The records below must be repeated exactly, but without their pictures.

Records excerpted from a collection
- - -

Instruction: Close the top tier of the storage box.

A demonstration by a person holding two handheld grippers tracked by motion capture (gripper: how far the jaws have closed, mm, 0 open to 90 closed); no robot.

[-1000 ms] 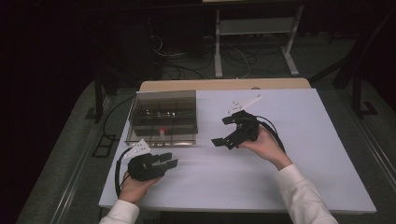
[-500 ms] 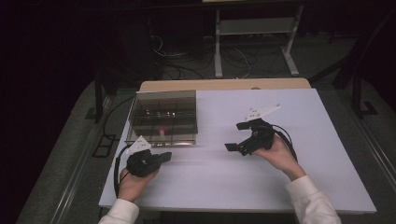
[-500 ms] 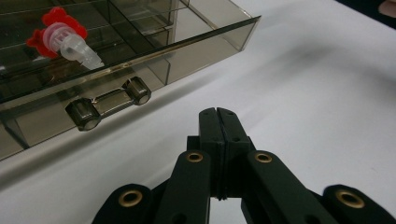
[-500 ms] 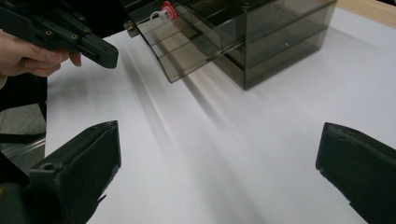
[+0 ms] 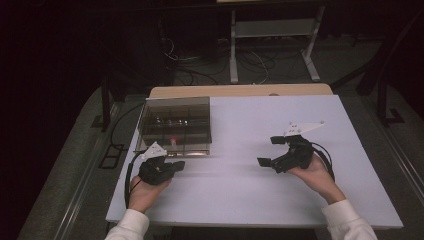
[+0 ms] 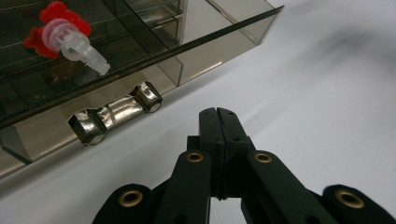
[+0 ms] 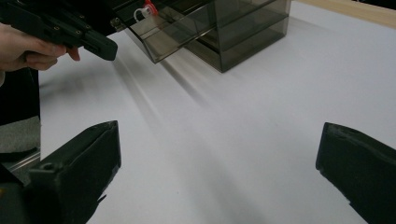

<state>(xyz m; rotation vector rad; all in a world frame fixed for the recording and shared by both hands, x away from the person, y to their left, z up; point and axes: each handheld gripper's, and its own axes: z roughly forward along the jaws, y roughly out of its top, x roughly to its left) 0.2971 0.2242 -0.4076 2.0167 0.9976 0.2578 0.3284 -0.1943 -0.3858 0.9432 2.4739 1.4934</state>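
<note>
The left hand-held gripper (image 6: 218,114) has its jaws pressed together on nothing, just in front of the smoky compartment box (image 5: 175,125) on the white tabletop (image 5: 240,190). A red-capped plastic piece (image 6: 63,35) lies in a front compartment. The right hand-held gripper (image 5: 272,150), jaws wide and empty, is well apart to the right

A white desk (image 5: 250,200) with a wooden strip (image 5: 240,91) along its far edge stands on grey floor (image 5: 65,175). Beyond it, tangled cables (image 5: 255,60) lie beneath what seems a white metal stand (image 5: 272,30).
</note>
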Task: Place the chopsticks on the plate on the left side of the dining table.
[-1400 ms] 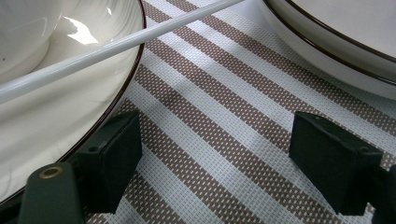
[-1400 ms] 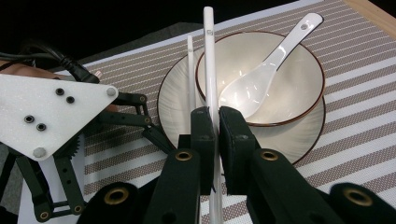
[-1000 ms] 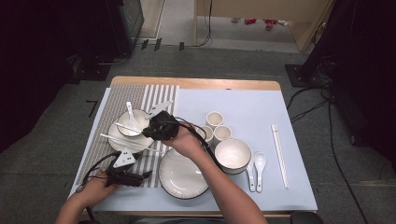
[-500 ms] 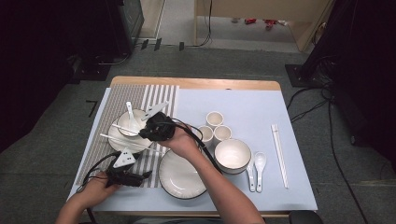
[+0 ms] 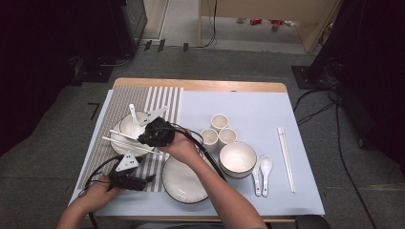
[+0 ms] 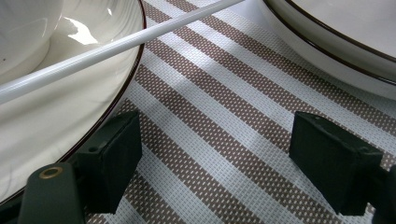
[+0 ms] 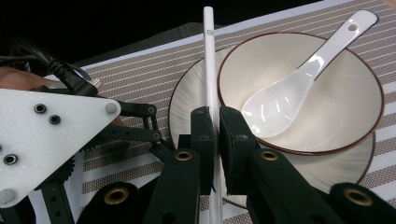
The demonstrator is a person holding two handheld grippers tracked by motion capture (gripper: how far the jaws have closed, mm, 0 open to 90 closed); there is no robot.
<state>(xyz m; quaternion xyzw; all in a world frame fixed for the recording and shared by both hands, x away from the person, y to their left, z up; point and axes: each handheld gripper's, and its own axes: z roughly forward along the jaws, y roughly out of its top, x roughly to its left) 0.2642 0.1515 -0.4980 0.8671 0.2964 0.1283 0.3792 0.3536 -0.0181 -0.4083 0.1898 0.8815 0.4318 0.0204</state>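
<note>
Right gripper (image 7: pixel 214 126) clamped on a white chopstick (image 7: pixel 208 56), jaws pinched almost fully together around the shaft. Held over the small plate (image 7: pixel 187 100) on the striped mat (image 5: pixel 165 98), at about 9 o'clock of the bench (image 5: pixel 248 102) in the high view. Chopstick running just beside the bowl (image 7: pixel 345 107) that sits on that plate, passing its rim at 9 o'clock in the right gripper view; whether touching the rim, cannot tell. Spoon (image 7: pixel 299 77) lying inside the bowl, handle out toward 1 o'clock.

A second chopstick (image 6: pixel 116 44) lying across the same plate's rim, seen from the left gripper view, nothing gripping it.

Left gripper (image 5: pixel 128 179) parked low on the mat at 7 o'clock of the bench, jaws spread wide with bare mat between them, holding nothing. Large plate (image 5: pixel 184 179) just beside it at 3 o'clock.

Further off toward 3 o'clock: three cups (image 5: pixel 218 121), another bowl (image 5: pixel 237 159), two more spoons (image 5: pixel 265 167), another chopstick pair (image 5: pixel 285 157).

Probably mid-way through handling the chopsticks at this place setting: one gripped, one loose. Next move likely to call for carrying the held stick level to its resting spot, easing it down before opening, and avoiding a knock against bowl or spoon handle.
</note>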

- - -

== RESPONSE BELOW ==
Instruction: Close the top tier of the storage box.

A demonstration by a person holding two handheld grippers tracked by motion capture (gripper: how far the jaws have closed, mm, 0 open to 90 closed); no robot.

[-1000 ms] 
[-500 ms] 
[-500 ms] 
[-500 ms] 
[+0 ms] 
[+0 ms] 
[+0 ms] 

<state>(xyz m; rotation vector rad; all in a world frame fixed for the recording and shared by both hands, x away from the person, y to their left, z up; point and axes: each handheld gripper's, and its own axes: z roughly forward along the jaws, y roughly out of its top, x roughly to its left) 0.2971 0.2242 -0.4076 2.0167 0.9976 0.2578 0.3284 -0.1943 -0.3858 0.9432 2.4739 1.4934</state>
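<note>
The left hand-held gripper (image 6: 218,114) has its jaws pressed together on nothing, just in front of the smoky compartment box (image 5: 175,125) on the white tabletop (image 5: 240,190). A red-capped plastic piece (image 6: 63,35) lies in a front compartment. The right hand-held gripper (image 5: 272,150), jaws wide and empty, is well apart to the right

A white desk (image 5: 250,200) with a wooden strip (image 5: 240,91) along its far edge stands on grey floor (image 5: 65,175). Beyond it, tangled cables (image 5: 255,60) lie beneath what seems a white metal stand (image 5: 272,30).
</note>
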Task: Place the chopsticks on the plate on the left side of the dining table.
[-1400 ms] 
[-1400 ms] 
[-1000 ms] 
[-500 ms] 
[+0 ms] 
[+0 ms] 
[+0 ms] 
The demonstrator is a person holding two handheld grippers tracked by motion capture (gripper: how far the jaws have closed, mm, 0 open to 90 closed); there is no robot.
<state>(xyz m; quaternion xyzw; all in a world frame fixed for the recording and shared by both hands, x away from the person, y to their left, z up; point and axes: each handheld gripper's, and its own axes: z roughly forward along the jaws, y roughly out of its top, x roughly to its left) 0.2642 0.1515 -0.4980 0.8671 0.2964 0.1283 0.3792 0.3536 -0.0181 -0.4083 0.1898 0.8815 0.4318 0.0204</state>
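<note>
Right gripper (image 7: pixel 214 126) clamped on a white chopstick (image 7: pixel 208 56), jaws pinched almost fully together around the shaft. Held over the small plate (image 7: pixel 187 100) on the striped mat (image 5: pixel 165 98), at about 9 o'clock of the bench (image 5: pixel 248 102) in the high view. Chopstick running just beside the bowl (image 7: pixel 345 107) that sits on that plate, passing its rim at 9 o'clock in the right gripper view; whether touching the rim, cannot tell. Spoon (image 7: pixel 299 77) lying inside the bowl, handle out toward 1 o'clock.

A second chopstick (image 6: pixel 116 44) lying across the same plate's rim, seen from the left gripper view, nothing gripping it.

Left gripper (image 5: pixel 128 179) parked low on the mat at 7 o'clock of the bench, jaws spread wide with bare mat between them, holding nothing. Large plate (image 5: pixel 184 179) just beside it at 3 o'clock.

Further off toward 3 o'clock: three cups (image 5: pixel 218 121), another bowl (image 5: pixel 237 159), two more spoons (image 5: pixel 265 167), another chopstick pair (image 5: pixel 285 157).

Probably mid-way through handling the chopsticks at this place setting: one gripped, one loose. Next move likely to call for carrying the held stick level to its resting spot, easing it down before opening, and avoiding a knock against bowl or spoon handle.
</note>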

What the exercise asked for is now done.